**TASK DESCRIPTION:** Give back all of the data unchanged. Keep every word as it is.

**GIVEN MATERIAL:**

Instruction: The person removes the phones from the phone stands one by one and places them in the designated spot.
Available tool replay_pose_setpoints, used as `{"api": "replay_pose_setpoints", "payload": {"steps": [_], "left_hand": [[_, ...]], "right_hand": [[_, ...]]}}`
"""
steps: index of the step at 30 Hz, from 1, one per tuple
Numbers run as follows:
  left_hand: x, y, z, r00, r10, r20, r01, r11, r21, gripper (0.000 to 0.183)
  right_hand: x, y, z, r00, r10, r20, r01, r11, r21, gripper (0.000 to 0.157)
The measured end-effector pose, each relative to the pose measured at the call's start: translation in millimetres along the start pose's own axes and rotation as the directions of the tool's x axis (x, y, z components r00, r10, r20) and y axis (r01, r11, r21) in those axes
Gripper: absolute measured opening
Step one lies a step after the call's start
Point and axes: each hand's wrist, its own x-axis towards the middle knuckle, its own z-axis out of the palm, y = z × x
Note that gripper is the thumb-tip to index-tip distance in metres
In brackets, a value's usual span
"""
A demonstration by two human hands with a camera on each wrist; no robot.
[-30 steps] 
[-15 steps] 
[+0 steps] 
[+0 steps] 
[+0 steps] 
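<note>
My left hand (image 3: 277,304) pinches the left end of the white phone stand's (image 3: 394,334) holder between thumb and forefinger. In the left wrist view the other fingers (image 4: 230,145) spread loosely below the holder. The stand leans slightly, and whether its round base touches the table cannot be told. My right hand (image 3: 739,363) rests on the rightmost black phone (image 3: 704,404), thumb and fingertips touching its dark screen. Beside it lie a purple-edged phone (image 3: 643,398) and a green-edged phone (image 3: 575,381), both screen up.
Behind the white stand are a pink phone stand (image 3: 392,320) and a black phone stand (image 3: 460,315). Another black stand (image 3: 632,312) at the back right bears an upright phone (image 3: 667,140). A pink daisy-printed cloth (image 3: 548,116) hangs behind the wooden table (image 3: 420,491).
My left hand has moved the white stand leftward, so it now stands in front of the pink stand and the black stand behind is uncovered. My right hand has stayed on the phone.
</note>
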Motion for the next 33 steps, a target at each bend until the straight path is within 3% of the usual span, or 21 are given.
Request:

**ANSWER SECTION:**
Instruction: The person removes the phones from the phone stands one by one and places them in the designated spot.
Available tool replay_pose_setpoints, used as `{"api": "replay_pose_setpoints", "payload": {"steps": [_], "left_hand": [[_, ...]], "right_hand": [[_, ...]]}}`
"""
steps: index of the step at 30 Hz, from 1, one per tuple
Numbers run as follows:
  left_hand: x, y, z, r00, r10, r20, r01, r11, r21, gripper (0.000 to 0.183)
  right_hand: x, y, z, r00, r10, r20, r01, r11, r21, gripper (0.000 to 0.157)
The measured end-effector pose, each relative to the pose measured at the call's start: translation in millimetres along the start pose's own axes and rotation as the directions of the tool's x axis (x, y, z components r00, r10, r20) and y axis (r01, r11, r21) in those axes
Gripper: absolute measured opening
Step one lies a step after the call's start
Point and axes: each hand's wrist, its own x-axis towards the middle knuckle, its own z-axis out of the palm, y = z × x
Note that gripper is the thumb-tip to index-tip distance in metres
In brackets, a value's usual span
"""
A demonstration by two human hands with a camera on each wrist; no robot.
[-30 steps] 
[-15 steps] 
[+0 steps] 
[+0 steps] 
[+0 steps] 
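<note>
My left hand (image 3: 277,304) pinches the left end of the white phone stand's (image 3: 394,334) holder between thumb and forefinger. In the left wrist view the other fingers (image 4: 230,145) spread loosely below the holder. The stand leans slightly, and whether its round base touches the table cannot be told. My right hand (image 3: 739,363) rests on the rightmost black phone (image 3: 704,404), thumb and fingertips touching its dark screen. Beside it lie a purple-edged phone (image 3: 643,398) and a green-edged phone (image 3: 575,381), both screen up.
Behind the white stand are a pink phone stand (image 3: 392,320) and a black phone stand (image 3: 460,315). Another black stand (image 3: 632,312) at the back right bears an upright phone (image 3: 667,140). A pink daisy-printed cloth (image 3: 548,116) hangs behind the wooden table (image 3: 420,491).
My left hand has moved the white stand leftward, so it now stands in front of the pink stand and the black stand behind is uncovered. My right hand has stayed on the phone.
</note>
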Motion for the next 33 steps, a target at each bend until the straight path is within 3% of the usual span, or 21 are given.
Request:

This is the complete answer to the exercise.